CS 4 - Weekdays vs Weekends


  • If you remember when we got started I had created a column named weekend which separates the data by weekday vs weekend days

  • This comparison becomes fairly simple, all we have to do is aggregate the steps across 2 groups: interval and weekend

  • Just make sure we use the dataset that included all the repalced NAs activity_mean

  • Also ensure we use the accurate column that reflects the replaced NAs which would be nona_steps

  • Load the lattice library since I’ll use lattice for this last plot

library(lattice)
interval_weekday <- activity_mean |> 
        aggregate(nona_steps~interval + weekend, mean)

Lattice

xyplot(nona_steps~interval | weekend, interval_weekday,type="l",
       color="blue", xlab = "Interval", ylab = "Average Steps per Interval",
       pch=10, main="Weekend to Weekday Comparison",layout=c(1,2))

facet_grid

Another option is to use ggplot:

  • (weekend~.) makes a c(2,1) plot, one over the other

  • (~weekend) next to each other

ggplot(interval_weekday, aes(interval,nona_steps))+
        geom_line(color="blue") +
        labs(title = "Average Daily Steps per Interval", 
             x="Interval", y="Avg Daily Steps")+
        scale_x_continuous(breaks = seq(0,2400, by=240))+
        facet_grid(weekend~.)+  
        theme_classic()

Observation

The visual shows a clear distinction between weekdays activity and weekend days:

  • On the weekends the activity level is more spread out throughout the day with lower max value.

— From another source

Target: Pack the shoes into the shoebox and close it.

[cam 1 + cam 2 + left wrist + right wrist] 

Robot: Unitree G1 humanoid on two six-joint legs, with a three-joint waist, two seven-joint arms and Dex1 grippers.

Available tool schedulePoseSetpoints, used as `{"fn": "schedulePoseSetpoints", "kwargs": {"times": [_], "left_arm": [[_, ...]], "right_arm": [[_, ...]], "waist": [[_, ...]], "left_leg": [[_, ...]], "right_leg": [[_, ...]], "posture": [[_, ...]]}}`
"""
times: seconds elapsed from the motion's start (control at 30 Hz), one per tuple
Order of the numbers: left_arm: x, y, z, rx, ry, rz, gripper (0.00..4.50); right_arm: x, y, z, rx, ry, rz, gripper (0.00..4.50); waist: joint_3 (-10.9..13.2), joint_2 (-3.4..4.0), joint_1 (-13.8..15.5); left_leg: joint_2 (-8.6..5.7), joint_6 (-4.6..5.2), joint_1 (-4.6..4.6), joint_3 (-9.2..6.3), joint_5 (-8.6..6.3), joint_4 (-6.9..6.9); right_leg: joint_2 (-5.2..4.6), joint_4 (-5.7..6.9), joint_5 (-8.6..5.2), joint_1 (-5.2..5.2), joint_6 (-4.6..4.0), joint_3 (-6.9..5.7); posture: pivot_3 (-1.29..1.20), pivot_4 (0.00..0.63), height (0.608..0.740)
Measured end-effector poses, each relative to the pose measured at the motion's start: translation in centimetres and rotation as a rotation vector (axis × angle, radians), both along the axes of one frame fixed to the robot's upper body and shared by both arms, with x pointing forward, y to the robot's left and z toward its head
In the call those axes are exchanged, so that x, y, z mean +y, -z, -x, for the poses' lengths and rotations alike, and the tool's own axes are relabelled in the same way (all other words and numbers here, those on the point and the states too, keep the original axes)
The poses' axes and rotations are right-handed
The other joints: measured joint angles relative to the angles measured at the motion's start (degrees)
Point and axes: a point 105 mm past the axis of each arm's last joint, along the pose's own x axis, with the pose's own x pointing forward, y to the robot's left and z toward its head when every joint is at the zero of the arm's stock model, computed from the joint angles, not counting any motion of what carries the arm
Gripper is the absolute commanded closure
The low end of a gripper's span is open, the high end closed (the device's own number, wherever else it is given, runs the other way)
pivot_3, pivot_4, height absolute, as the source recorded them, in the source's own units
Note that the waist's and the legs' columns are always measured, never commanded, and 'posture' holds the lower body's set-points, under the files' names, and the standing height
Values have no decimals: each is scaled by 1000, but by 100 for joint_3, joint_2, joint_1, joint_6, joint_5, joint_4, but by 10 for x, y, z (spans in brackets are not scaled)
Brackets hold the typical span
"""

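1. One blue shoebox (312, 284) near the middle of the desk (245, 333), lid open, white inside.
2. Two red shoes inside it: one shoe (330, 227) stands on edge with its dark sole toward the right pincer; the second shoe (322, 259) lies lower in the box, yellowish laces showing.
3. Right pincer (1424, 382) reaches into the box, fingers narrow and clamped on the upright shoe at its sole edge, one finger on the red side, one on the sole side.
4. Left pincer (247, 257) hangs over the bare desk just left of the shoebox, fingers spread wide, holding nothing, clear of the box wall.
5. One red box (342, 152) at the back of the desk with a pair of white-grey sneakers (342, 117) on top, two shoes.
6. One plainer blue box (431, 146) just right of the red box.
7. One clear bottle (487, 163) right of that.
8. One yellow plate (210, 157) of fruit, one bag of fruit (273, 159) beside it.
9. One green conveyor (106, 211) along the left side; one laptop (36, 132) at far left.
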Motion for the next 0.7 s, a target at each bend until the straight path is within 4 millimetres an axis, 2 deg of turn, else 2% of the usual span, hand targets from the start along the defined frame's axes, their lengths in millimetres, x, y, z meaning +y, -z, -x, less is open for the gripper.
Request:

  • On the weekdays the activity level is more focused at a certain time of day with a significant spike.

  • It appears that the users might be professional users that are more active around 8:38 am but then again we have no idea what time zone this data reflects?

  • Depending on what the business case is there are several possibilities to pursue from this limited data.